1999 Tadeusz Lewandowski (MA) published Ojibwe, Activist, Priest: The Life of Father Philip Bergin Gordon, Tibishkogijik (University of Wisconsin Press). Tadeusz, a professor at the University of Ostrava, Czech Republic, and at the University of Opole, Poland, offers the first scholarly biography of the American Indian Catholic priest and activist Father Philip Gordon. . . . Ronian Siew (MS) (see ’97 College).

2008 James Johnson (MS) (see ’07 College).

2009 Daniel Gillion (PhD) wrote The Loud Minority: Why Protests Matter in American Democracy (Princeton University Press), scheduled for a March release.

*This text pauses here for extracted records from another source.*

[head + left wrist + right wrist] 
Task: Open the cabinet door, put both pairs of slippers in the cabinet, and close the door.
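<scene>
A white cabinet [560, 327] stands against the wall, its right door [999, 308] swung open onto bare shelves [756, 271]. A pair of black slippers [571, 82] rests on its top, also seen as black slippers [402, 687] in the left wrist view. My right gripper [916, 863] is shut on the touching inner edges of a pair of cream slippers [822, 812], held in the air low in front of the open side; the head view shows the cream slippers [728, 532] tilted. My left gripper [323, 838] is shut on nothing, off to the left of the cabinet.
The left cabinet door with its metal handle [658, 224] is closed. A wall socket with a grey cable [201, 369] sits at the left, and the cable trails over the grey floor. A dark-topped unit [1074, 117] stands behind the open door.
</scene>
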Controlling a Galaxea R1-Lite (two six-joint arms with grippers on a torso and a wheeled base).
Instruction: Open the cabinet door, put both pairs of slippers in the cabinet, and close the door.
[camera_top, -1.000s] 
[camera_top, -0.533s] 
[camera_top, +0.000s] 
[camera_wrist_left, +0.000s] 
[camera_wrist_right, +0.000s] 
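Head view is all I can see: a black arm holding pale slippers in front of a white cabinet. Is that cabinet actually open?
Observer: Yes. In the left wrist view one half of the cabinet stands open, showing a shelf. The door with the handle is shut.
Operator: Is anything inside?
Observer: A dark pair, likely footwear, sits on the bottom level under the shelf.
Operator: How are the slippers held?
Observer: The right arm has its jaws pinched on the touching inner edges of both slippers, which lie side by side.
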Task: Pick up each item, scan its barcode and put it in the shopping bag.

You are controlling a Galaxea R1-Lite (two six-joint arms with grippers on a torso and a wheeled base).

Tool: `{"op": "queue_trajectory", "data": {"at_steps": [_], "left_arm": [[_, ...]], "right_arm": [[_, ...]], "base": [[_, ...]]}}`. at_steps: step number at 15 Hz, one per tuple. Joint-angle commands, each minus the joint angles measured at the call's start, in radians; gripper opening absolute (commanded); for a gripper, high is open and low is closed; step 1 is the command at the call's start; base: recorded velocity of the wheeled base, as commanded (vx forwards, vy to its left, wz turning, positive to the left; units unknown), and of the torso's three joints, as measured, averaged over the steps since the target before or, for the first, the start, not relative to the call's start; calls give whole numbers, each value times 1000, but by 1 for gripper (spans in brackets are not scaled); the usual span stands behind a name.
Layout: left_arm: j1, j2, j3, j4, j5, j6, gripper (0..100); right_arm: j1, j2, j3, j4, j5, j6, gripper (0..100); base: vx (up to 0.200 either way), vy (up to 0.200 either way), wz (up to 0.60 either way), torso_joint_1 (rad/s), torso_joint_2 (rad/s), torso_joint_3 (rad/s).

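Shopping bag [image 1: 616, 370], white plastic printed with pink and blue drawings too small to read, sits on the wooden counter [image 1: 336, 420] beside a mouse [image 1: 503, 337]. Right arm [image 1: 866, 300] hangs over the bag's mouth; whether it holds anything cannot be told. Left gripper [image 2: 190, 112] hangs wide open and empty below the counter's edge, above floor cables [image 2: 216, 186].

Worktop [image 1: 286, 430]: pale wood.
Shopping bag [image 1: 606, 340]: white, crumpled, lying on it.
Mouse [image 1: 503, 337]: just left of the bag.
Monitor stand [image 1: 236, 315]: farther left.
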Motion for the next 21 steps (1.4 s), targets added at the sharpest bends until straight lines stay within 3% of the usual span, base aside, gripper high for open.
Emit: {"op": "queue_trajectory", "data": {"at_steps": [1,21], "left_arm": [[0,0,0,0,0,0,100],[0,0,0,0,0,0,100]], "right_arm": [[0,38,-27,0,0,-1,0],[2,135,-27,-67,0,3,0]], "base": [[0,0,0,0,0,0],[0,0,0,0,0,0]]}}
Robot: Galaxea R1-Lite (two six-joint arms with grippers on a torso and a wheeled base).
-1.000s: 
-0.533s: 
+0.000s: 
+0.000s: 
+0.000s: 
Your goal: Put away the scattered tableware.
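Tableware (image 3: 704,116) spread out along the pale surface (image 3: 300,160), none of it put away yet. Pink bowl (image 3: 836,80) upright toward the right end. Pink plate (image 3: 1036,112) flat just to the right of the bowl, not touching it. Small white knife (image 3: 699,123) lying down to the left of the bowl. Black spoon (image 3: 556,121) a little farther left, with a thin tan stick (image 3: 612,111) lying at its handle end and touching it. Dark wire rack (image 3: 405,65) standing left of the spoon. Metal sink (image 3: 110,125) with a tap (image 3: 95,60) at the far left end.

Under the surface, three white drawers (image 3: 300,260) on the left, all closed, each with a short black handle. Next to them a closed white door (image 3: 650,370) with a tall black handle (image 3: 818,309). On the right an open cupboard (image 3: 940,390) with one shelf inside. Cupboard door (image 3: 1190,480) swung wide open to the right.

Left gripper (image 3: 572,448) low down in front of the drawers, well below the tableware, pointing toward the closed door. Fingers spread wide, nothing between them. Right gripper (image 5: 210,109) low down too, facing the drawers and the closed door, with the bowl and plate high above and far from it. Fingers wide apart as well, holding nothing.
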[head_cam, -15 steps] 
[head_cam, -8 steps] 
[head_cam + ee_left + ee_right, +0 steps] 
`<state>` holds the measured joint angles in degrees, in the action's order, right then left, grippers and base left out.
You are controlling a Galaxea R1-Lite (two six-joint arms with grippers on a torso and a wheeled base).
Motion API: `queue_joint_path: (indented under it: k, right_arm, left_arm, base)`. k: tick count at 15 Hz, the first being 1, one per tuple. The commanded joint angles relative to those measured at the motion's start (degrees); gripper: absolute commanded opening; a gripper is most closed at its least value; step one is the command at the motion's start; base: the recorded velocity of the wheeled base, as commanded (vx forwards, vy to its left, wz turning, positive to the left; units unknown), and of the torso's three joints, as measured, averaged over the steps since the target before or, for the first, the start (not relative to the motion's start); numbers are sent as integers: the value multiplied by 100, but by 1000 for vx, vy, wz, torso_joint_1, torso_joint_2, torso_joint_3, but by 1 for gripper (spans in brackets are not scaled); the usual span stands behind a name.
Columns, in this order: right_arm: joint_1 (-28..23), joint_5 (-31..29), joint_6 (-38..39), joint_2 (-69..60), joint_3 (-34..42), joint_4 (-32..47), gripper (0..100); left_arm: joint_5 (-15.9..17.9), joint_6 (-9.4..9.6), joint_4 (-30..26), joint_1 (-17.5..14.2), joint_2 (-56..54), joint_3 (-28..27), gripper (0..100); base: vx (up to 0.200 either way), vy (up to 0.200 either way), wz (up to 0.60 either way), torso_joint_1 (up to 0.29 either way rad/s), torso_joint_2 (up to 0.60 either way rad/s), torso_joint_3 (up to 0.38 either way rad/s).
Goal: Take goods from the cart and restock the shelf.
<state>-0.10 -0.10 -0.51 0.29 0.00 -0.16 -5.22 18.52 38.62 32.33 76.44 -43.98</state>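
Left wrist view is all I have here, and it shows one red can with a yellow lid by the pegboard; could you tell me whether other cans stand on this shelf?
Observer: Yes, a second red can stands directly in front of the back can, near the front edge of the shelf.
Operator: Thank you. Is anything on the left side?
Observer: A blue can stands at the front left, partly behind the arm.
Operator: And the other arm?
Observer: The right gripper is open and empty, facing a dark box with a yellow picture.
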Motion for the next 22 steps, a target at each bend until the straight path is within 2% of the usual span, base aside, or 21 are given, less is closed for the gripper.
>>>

Drawing on historical evidence, statistical data, and detailed interviews about protest activity since the 1960s, the book argues that protests affect who runs for office, how people view issues, and—perhaps most important during an election season—voter turnout. Daniel holds the title of Julie Beren Platt and Marc E. Platt Presidential Professor of Political Science at the University of Pennsylvania. He has written several award-winning books and journal articles on the subject of political protest, racial and ethnic inequality, political discourse on race, political institutions, and the American presidency.